## WHAT NEEDS TO BE DONE
In your copy of the data, omit the pictures and keep all else exactly as given.

## SUPPLIED INFORMATION
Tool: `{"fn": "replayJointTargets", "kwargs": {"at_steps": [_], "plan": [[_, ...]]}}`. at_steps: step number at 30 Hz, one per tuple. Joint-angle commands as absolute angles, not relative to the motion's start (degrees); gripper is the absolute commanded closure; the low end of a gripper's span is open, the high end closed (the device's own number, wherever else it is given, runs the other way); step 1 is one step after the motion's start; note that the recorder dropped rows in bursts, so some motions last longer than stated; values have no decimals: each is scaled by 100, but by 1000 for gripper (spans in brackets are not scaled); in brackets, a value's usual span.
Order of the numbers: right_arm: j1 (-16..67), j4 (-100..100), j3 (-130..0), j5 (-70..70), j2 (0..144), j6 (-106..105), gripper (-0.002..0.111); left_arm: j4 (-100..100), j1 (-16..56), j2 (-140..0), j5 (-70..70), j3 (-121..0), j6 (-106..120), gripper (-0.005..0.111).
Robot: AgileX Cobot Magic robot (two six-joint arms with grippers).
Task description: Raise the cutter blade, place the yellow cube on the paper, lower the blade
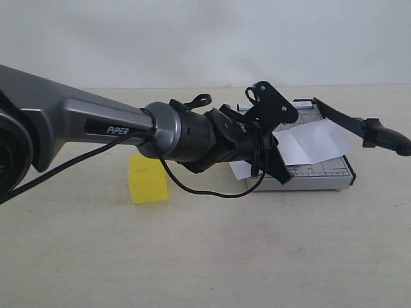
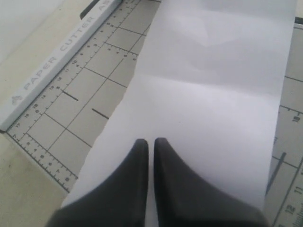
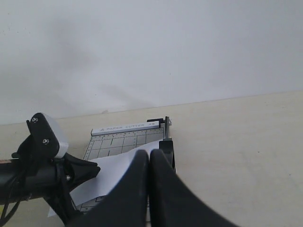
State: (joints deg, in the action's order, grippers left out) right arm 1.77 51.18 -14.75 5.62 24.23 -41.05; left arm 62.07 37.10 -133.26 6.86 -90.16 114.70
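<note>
The yellow cube (image 1: 148,179) rests on the table beside the trimmer base (image 1: 321,172), clear of it; it looks rigid, light and smooth, best pinched across opposite faces; the left gripper (image 2: 150,143), above the base's paper (image 2: 213,94), and the right gripper (image 3: 149,156) are both closed tight, empty.

The left arm (image 1: 77,119) reaches in from the left. Its grey forearm lies nearly level and runs into a black wrist (image 1: 192,138) that tips slightly downward. A black camera bracket (image 1: 270,102) stands up above the wrist. The left end effector (image 1: 281,174) slants down and away from the forearm. In the left wrist view its two dark fingers (image 2: 165,189) lie side by side with only a hairline slit between them, gripping nothing. The right end effector (image 3: 149,158) is also closed and empty, its fingers pressed together and held about level.
</note>
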Motion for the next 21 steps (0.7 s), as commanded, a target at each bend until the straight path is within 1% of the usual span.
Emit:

## PROBLEM SOLUTION
Tool: `{"fn": "replayJointTargets", "kwargs": {"at_steps": [_], "plan": [[_, ...]]}}`. at_steps: step number at 30 Hz, one per tuple. Joint-angle commands as absolute angles, not relative to the motion's start (degrees); gripper is the absolute commanded closure; the low end of a gripper's span is open, the high end closed (the device's own number, wherever else it is given, runs the other way); step 1 is one step after the motion's start; note that the recorder dropped rows in bursts, so some motions last longer than stated; values have no decimals: each is scaled by 100, but by 1000 for gripper (spans in brackets are not scaled); in brackets, a value's usual span.
Order of the numbers: right_arm: j1 (-16..67), j4 (-100..100), j3 (-130..0), j5 (-70..70), j2 (0..144), j6 (-106..105), gripper (-0.002..0.111); left_arm: j4 (-100..100), j1 (-16..56), j2 (-140..0), j5 (-70..70), j3 (-121..0), j6 (-106..120), gripper (-0.005..0.111).
Robot: AgileX Cobot Magic robot (two six-joint arms with grippers).
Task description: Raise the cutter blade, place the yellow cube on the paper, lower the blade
State: (joints deg, in the action's order, grippers left out) right arm 1.77 51.18 -14.75 5.62 24.23 -41.05; left arm 62.07 37.10 -133.26 6.86 -90.16 114.70
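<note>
The yellow cube (image 1: 148,179) rests on the table beside the trimmer base (image 1: 321,172), clear of it; it looks rigid, light and smooth, best pinched across opposite faces; the left gripper (image 2: 150,143), above the base's paper (image 2: 213,94), and the right gripper (image 3: 149,156) are both closed tight, empty.

The left arm (image 1: 77,119) reaches in from the left. Its grey forearm lies nearly level and runs into a black wrist (image 1: 192,138) that tips slightly downward. A black camera bracket (image 1: 270,102) stands up above the wrist. The left end effector (image 1: 281,174) slants down and away from the forearm. In the left wrist view its two dark fingers (image 2: 165,189) lie side by side with only a hairline slit between them, gripping nothing. The right end effector (image 3: 149,158) is also closed and empty, its fingers pressed together and held about level.
</note>
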Motion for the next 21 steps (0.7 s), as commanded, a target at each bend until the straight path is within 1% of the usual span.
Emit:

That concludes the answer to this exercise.